On the slopes of the hill, on the opposite side of Wadi Afrit, a small monastery consisting of a chapel (9 x 12 meters) and three adjacent rooms was freed from the soil. In the past, the local Arab population was aware of the ruins, which they simply called al-Kanisa, “the church.” Of the mosaic floor of the chapel, only a piece in front of the altar has remained: this depicts a vase containing a vine with two branches of different colors. 

Monastery of the Mother of God

We cannot forget the monastery of the Mother of God which stands on a southern spur of Mount Nebo, east of the fountain called Ain al-Kanisa (“fountain of the church”) by the Bedouins. This site was identified by Saller and Bagatti since the 1930s, though the excavations were only carried out in the 1990s. Both the courtyard—which covered a cistern—and the church were decorated with mosaics: at the altar, shell-shaped decorations; in the nave, again, medallions surrounded by tendrils, with flowers, fruits and animals, later damaged by the iconoclasts. However, the most important find is represented by the inscriptions on the top and bottom of the historiated mosaic rug, which allows two historical phases to be identified.

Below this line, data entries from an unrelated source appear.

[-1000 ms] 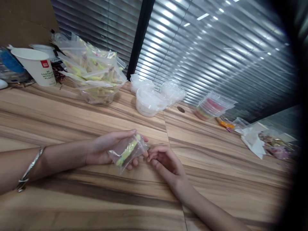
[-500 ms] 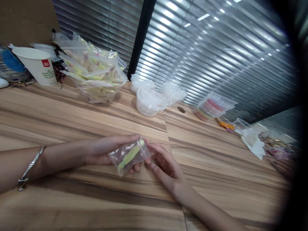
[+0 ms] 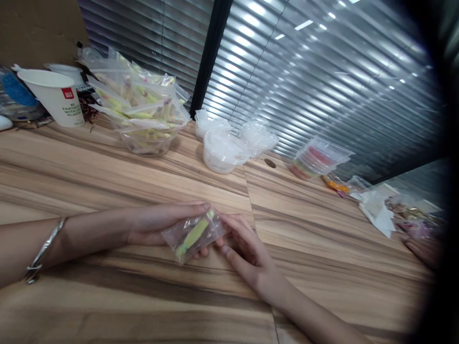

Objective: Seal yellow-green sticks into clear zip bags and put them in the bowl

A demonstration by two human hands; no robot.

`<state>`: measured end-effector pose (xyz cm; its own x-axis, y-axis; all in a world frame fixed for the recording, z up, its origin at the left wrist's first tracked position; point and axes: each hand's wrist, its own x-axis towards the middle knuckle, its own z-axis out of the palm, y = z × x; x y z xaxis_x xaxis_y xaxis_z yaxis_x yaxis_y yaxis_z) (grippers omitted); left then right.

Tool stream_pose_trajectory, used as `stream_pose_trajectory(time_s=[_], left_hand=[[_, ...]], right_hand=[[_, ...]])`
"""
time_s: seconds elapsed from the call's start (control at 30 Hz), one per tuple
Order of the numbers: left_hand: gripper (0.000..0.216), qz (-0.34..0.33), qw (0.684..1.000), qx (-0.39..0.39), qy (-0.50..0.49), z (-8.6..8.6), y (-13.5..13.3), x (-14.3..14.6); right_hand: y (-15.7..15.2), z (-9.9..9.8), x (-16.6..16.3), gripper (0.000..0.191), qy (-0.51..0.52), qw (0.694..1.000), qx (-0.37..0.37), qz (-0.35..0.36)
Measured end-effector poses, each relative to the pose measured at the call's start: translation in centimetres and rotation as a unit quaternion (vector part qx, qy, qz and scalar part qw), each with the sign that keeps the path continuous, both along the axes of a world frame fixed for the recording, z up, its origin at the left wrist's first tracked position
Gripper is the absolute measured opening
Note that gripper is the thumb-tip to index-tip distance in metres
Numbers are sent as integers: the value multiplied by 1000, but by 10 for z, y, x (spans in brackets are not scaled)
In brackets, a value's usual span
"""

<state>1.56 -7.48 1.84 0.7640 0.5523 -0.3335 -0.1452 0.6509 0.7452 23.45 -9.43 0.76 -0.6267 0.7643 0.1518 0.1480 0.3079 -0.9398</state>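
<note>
A small clear zip bag [image 3: 208,237] holds a long yellow-green piece [image 3: 195,235], its kind hard to make out. My left hand [image 3: 161,222] is closed on the bag, with the thumb along its upper edge and fingertips showing beneath. At the bag's right end, by the zip strip, my right hand [image 3: 247,253] grips the edge with curled fingers. Its thumb sits a little below, and part of the fingertips is hidden. The bag is tilted just above the wooden table [image 3: 143,296].
Behind stands a clear tub [image 3: 148,145] heaped with similar filled bags. A paper cup [image 3: 53,98] is to its left. White plastic tubs [image 3: 222,155], stacked containers [image 3: 311,160] and a white tissue [image 3: 376,212] lie toward the right. Another person's hand [image 3: 423,251] rests at the right edge.
My right thumb has shifted slightly left toward the bag, and my left thumb has moved slightly down on its edge. The other person's hand at the right moved a little.
</note>
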Motion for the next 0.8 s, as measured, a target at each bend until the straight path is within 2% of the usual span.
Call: stream_pose_trajectory(time_s=[0.23, 0.5, 0.8], left_hand=[[40, -6, 1000, 15, -11, 4, -2, 1], [37, -20, 999, 28, -28, 2, -1, 0], [29, -7, 999, 36, -22, 6, -2, 1]], right_hand=[[1, 1, -1, 47, 1, 1000, 7, 12], [1, -1, 0, 45, -8, 1000, 5, 20], [1, 0, 0, 45, -5, 1000, 0, 27]])
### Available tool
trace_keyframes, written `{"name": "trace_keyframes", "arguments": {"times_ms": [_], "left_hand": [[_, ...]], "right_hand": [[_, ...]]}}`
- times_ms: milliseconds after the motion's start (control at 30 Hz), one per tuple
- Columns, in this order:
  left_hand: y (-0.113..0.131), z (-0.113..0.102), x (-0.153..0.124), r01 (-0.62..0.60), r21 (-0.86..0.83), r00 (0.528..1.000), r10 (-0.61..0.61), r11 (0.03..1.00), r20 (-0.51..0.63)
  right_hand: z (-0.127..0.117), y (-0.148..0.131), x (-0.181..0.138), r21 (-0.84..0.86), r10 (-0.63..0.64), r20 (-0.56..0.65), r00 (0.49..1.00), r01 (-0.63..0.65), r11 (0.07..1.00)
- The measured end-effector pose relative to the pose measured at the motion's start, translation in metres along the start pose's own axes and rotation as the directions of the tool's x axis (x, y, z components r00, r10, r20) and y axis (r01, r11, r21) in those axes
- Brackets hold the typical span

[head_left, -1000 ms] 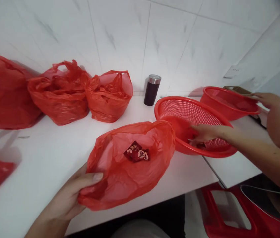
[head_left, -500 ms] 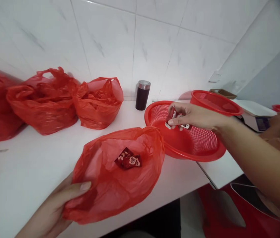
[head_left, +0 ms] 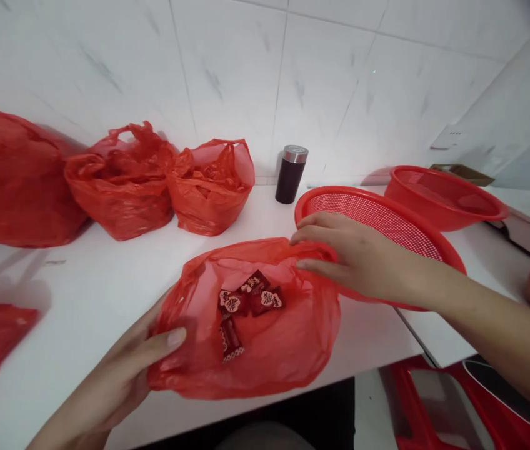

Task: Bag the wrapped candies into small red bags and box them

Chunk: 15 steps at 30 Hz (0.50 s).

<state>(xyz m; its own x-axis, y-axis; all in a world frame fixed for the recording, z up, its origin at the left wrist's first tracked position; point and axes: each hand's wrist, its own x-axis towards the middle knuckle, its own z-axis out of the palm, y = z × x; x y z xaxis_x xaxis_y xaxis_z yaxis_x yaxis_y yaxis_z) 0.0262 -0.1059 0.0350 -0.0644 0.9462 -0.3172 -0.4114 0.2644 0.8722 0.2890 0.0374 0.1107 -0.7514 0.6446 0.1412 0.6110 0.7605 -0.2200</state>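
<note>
Red plastic bag (head_left: 288, 359) held mouth-up above the front part of the white desk (head_left: 105, 281); whether resting on it, impossible to tell. Only partly loaded, judging by the slack: four dark red wrapped packets (head_left: 258, 301) already inside, plenty of room left. At the bag's left rim, left hand (head_left: 127, 369) with fingers closed on the plastic. Over its far right rim, right hand (head_left: 363, 256) with fingers parted and no packet visible between them. Just right of the bag, perforated red basket (head_left: 387, 219), partly hidden by that hand, remaining contents unclear. Behind the bag, dark tumbler (head_left: 289, 178); behind and left of it, three fuller-looking red bags (head_left: 122, 203), apparently further along.
</note>
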Motion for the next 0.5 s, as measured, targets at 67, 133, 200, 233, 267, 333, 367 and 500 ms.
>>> {"name": "trace_keyframes", "arguments": {"times_ms": [67, 133, 200, 233, 267, 333, 367, 500], "left_hand": [[0.002, -0.005, -0.004, -0.020, -0.001, 0.997, 0.019, 1.000, -0.079], [0.002, -0.012, -0.007, -0.017, 0.010, 0.987, 0.018, 1.000, -0.162], [0.000, -0.020, -0.009, 0.007, 0.049, 0.976, 0.004, 0.999, -0.218], [-0.001, -0.024, -0.010, 0.022, 0.077, 0.971, -0.003, 0.997, -0.238], [-0.002, -0.027, -0.011, 0.033, 0.104, 0.967, -0.005, 0.994, -0.254], [-0.004, -0.032, -0.012, 0.032, 0.149, 0.957, 0.013, 0.988, -0.289], [-0.005, -0.034, -0.012, 0.021, 0.167, 0.951, 0.032, 0.986, -0.306], [-0.007, -0.042, -0.009, 0.006, 0.213, 0.936, 0.069, 0.977, -0.345]], "right_hand": [[0.001, 0.013, -0.018, -0.012, 0.091, 0.012, 0.996, -0.090, 0.996], [0.005, 0.024, -0.038, 0.005, 0.175, 0.082, 0.981, -0.176, 0.984], [0.010, 0.035, -0.057, 0.045, 0.191, 0.213, 0.958, -0.205, 0.978], [0.012, 0.040, -0.064, 0.064, 0.179, 0.268, 0.947, -0.203, 0.977], [0.014, 0.045, -0.070, 0.075, 0.163, 0.296, 0.941, -0.193, 0.978], [0.016, 0.056, -0.078, 0.041, 0.158, 0.268, 0.950, -0.175, 0.984], [0.018, 0.060, -0.082, -0.007, 0.168, 0.224, 0.960, -0.171, 0.985], [0.030, 0.061, -0.094, -0.214, 0.200, 0.035, 0.979, -0.189, 0.959]]}}
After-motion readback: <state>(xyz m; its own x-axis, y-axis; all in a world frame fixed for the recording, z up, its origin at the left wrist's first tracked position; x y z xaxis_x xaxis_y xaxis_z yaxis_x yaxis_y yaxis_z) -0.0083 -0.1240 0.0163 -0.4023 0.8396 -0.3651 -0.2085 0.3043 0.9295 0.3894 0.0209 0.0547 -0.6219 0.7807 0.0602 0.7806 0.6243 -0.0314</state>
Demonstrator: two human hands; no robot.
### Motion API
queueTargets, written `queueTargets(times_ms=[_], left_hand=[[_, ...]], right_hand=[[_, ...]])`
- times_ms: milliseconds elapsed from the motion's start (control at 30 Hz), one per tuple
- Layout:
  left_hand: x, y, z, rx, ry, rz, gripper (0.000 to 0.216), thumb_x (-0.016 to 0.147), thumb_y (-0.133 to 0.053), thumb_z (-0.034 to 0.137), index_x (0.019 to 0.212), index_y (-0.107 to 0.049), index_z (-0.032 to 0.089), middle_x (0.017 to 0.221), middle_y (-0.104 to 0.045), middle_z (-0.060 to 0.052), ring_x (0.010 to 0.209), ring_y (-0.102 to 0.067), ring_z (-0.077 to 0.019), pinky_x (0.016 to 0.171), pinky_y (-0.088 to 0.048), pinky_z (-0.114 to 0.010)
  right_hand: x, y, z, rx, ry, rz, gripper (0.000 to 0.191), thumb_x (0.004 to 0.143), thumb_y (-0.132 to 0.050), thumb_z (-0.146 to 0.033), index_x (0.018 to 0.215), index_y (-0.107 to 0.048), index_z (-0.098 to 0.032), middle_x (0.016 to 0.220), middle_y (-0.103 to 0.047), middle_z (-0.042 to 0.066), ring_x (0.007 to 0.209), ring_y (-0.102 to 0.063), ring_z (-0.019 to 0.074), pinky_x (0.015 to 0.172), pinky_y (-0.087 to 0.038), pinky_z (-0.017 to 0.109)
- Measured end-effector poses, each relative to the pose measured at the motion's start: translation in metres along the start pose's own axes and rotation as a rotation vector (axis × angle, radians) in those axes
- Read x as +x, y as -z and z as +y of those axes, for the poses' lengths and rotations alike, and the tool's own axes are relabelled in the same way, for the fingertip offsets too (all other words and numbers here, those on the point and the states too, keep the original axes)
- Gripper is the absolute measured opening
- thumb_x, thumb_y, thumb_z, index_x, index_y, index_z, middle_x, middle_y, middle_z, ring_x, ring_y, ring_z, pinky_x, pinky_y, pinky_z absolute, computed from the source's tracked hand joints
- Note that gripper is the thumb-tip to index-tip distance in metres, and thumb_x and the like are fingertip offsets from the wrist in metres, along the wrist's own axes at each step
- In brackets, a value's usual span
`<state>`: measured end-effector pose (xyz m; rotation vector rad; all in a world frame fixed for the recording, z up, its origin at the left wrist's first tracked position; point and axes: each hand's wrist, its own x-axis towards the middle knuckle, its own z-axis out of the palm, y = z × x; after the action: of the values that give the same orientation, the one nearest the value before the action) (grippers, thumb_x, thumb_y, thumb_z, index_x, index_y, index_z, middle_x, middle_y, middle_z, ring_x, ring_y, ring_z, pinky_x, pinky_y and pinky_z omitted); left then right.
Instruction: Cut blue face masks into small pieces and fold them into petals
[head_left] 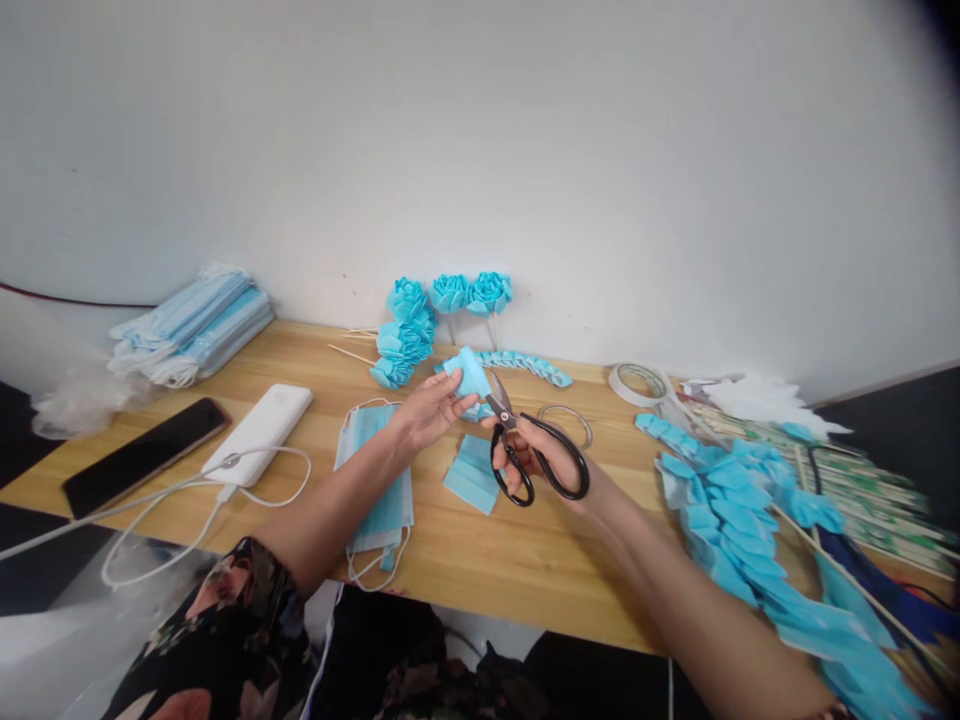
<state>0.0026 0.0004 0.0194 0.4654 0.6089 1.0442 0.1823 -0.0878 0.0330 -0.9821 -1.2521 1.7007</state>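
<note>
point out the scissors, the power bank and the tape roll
scissors (503, 416), head view, on the pivot
power bank (262, 430), head view, middle of white top
tape roll (628, 395), head view, on its near rim

We cannot tell whether the blades of the scissors (504, 414) in our right hand (540, 455) touch the folded blue piece (469, 375). Our left arm (330, 505) hides part of 1 face mask (390, 515). The blue heap (750, 520) at right is blurred and cut off by the bottom edge.
</note>
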Motion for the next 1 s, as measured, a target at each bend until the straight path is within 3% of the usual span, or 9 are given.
queueTargets(times_ms=[200, 367, 600, 867, 1000], left_hand=[[0.004, 0.004, -0.003, 0.037, -0.042, -0.020, 0.007, 0.087, -0.063, 0.012, 0.081, -0.066, 0.010, 0.077, -0.071, -0.003, 0.066, -0.067, -0.0099, 0.070, -0.057, -0.021], [0.005, 0.005, -0.006, 0.021, -0.063, 0.014, 0.008, 0.087, -0.063, 0.010, 0.080, -0.066, 0.009, 0.075, -0.071, -0.003, 0.065, -0.067, -0.0097, 0.069, -0.057, -0.021], [0.003, 0.003, -0.010, 0.030, -0.031, 0.005, 0.006, 0.085, -0.065, 0.010, 0.079, -0.065, 0.009, 0.070, -0.069, -0.001, 0.060, -0.066, -0.0091, 0.065, -0.058, -0.021], [0.004, 0.004, -0.009, 0.052, -0.016, 0.004, 0.005, 0.084, -0.067, 0.011, 0.079, -0.065, 0.010, 0.068, -0.068, -0.001, 0.058, -0.065, -0.0082, 0.062, -0.057, -0.019], [0.004, 0.004, -0.007, 0.081, -0.016, -0.019, 0.006, 0.083, -0.069, 0.015, 0.081, -0.066, 0.010, 0.066, -0.067, 0.000, 0.054, -0.062, -0.0069, 0.052, -0.051, -0.015]], right_hand=[[0.013, 0.001, 0.007, 0.023, 0.029, 0.011, 0.053, 0.085, -0.056, -0.062, 0.112, -0.061, -0.016, 0.076, -0.069, 0.004, 0.053, -0.061, 0.0128, 0.052, -0.053, 0.026], [0.015, -0.003, 0.020, 0.149, 0.092, 0.105, 0.047, 0.082, -0.061, -0.059, 0.103, -0.063, -0.017, 0.062, -0.057, -0.003, 0.043, -0.046, 0.0080, 0.043, -0.046, 0.022], [0.008, -0.013, 0.019, 0.212, 0.071, 0.185, 0.048, 0.076, -0.066, -0.062, 0.092, -0.063, -0.017, 0.054, -0.049, -0.005, 0.036, -0.034, 0.0060, 0.036, -0.037, 0.022], [0.008, -0.012, 0.025, 0.227, 0.067, 0.196, 0.046, 0.078, -0.063, -0.060, 0.091, -0.063, -0.017, 0.051, -0.048, -0.007, 0.032, -0.032, 0.0050, 0.035, -0.038, 0.021], [0.009, -0.010, 0.027, 0.214, 0.071, 0.187, 0.045, 0.080, -0.062, -0.059, 0.093, -0.063, -0.016, 0.051, -0.047, -0.008, 0.032, -0.033, 0.0043, 0.034, -0.038, 0.020]])
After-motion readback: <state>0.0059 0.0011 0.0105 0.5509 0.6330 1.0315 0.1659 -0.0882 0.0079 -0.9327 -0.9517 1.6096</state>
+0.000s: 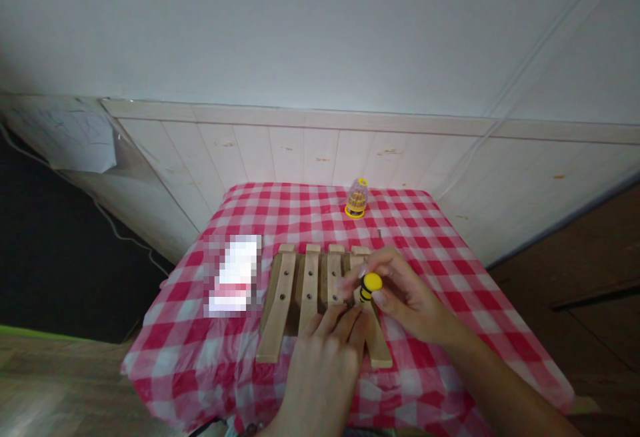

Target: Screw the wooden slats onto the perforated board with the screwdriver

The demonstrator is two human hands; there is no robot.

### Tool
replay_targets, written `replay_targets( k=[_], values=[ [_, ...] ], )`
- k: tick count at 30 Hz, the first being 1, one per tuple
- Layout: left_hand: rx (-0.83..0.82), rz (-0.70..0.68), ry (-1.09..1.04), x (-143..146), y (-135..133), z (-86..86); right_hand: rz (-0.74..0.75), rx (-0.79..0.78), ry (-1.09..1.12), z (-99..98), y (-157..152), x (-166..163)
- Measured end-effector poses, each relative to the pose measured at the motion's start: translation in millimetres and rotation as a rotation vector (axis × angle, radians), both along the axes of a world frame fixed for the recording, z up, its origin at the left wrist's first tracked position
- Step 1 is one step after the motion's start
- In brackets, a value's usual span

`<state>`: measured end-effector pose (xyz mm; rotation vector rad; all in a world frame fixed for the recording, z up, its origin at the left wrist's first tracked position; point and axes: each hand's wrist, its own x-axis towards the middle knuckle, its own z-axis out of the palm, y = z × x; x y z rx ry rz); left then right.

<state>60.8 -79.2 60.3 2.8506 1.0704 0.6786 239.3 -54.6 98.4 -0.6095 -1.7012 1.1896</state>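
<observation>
In the head view, my right hand (407, 300) is closed around a short yellow and black screwdriver (371, 283). It is held over the rightmost slat of a wooden slatted piece (273, 333) that lies on the table. The screwdriver's tip is hidden behind my fingers. My left hand (327, 350) rests on the slats with its fingers stretched forward, close below the screwdriver. Dark screw heads (309, 297) show on the other slats. The middle slats are partly covered by my left hand.
A clear bit case (357, 198) with yellow ends stands toward the back of the checked tablecloth (200, 357). A small screw (379, 233) lies beyond the wooden piece. A blurred white rectangle (235, 277) is at the left. The panelled wall (300, 153) borders the table's far edge.
</observation>
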Motion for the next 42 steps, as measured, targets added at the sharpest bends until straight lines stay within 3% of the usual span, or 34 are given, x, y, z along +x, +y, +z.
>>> replay_targets(
  k=[4,11,22,25,33,42],
  values=[
    [-0.02,-0.008,0.01,0.6,0.7,1.5,-0.064,0.04,-0.023,-5.7,0.9,0.3],
    [-0.016,-0.003,0.004,1.3,2.0,0.5,-0.229,0.272,-0.246,2.6,4.5,5.3],
    [-0.051,-0.003,0.025,2.9,2.4,-0.1,-0.126,-0.096,0.084,-18.6,-3.2,-9.6],
    [-0.044,0.008,0.018,3.7,2.0,-0.5,-0.101,-0.178,0.082,-20.4,-2.2,-5.8],
    [-0.061,0.026,0.019,5.8,1.9,2.7,-0.144,0.132,-0.122,-1.9,-3.2,9.2],
    [-0.115,0.007,0.087,8.0,4.1,7.5,-0.148,-0.024,-0.004,-8.3,-3.8,1.7]
  ],
)
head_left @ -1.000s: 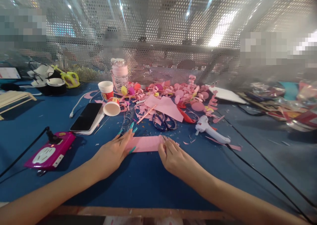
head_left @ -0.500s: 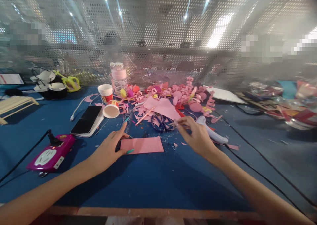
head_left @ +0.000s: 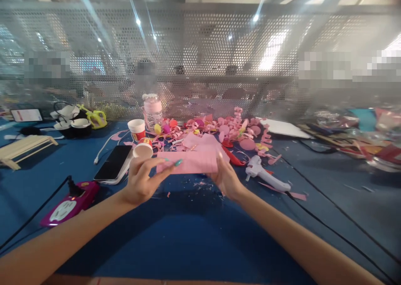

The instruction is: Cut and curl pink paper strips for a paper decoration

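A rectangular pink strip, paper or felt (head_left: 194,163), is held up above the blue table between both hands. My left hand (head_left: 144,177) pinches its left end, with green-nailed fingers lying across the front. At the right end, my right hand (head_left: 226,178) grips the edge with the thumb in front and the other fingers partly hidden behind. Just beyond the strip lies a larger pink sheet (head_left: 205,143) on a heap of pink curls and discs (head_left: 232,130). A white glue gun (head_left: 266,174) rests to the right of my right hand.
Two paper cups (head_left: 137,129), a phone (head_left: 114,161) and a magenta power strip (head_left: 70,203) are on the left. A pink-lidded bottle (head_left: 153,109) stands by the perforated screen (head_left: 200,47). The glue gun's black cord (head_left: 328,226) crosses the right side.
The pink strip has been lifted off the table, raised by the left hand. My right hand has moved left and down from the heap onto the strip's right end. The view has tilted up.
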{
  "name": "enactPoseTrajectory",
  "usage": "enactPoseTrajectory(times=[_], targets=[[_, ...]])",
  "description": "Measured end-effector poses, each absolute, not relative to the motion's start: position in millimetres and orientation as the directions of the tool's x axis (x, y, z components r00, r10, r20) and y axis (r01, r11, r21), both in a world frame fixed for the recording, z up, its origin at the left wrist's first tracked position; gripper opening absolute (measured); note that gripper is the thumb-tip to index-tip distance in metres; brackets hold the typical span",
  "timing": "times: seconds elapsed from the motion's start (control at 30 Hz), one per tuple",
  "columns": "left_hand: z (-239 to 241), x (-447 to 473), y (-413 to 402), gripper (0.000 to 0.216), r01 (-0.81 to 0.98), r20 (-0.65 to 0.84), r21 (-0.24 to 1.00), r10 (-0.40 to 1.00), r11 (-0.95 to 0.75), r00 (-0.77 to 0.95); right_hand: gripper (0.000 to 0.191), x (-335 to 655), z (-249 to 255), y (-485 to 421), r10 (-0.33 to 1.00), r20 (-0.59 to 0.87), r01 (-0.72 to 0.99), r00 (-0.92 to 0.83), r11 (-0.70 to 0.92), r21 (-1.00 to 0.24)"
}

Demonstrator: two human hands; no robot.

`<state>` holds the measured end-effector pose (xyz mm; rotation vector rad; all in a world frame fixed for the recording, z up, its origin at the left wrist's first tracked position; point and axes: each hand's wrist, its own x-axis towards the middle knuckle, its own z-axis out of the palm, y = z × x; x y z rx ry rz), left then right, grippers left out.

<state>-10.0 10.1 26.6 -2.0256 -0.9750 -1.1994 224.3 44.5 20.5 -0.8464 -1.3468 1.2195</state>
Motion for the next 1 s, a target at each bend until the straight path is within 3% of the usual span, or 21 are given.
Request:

In the first Christian centuries, many monks lived here, inwardly reliving the paradox that Moses could see the Promised Land only from a distance, without any access to it. This Christian presence remained significant for as long as the area remained under the Byzantine rule, preserving itself until the time when the political headquarters of the Damascus caliphate was transferred to Baghdad.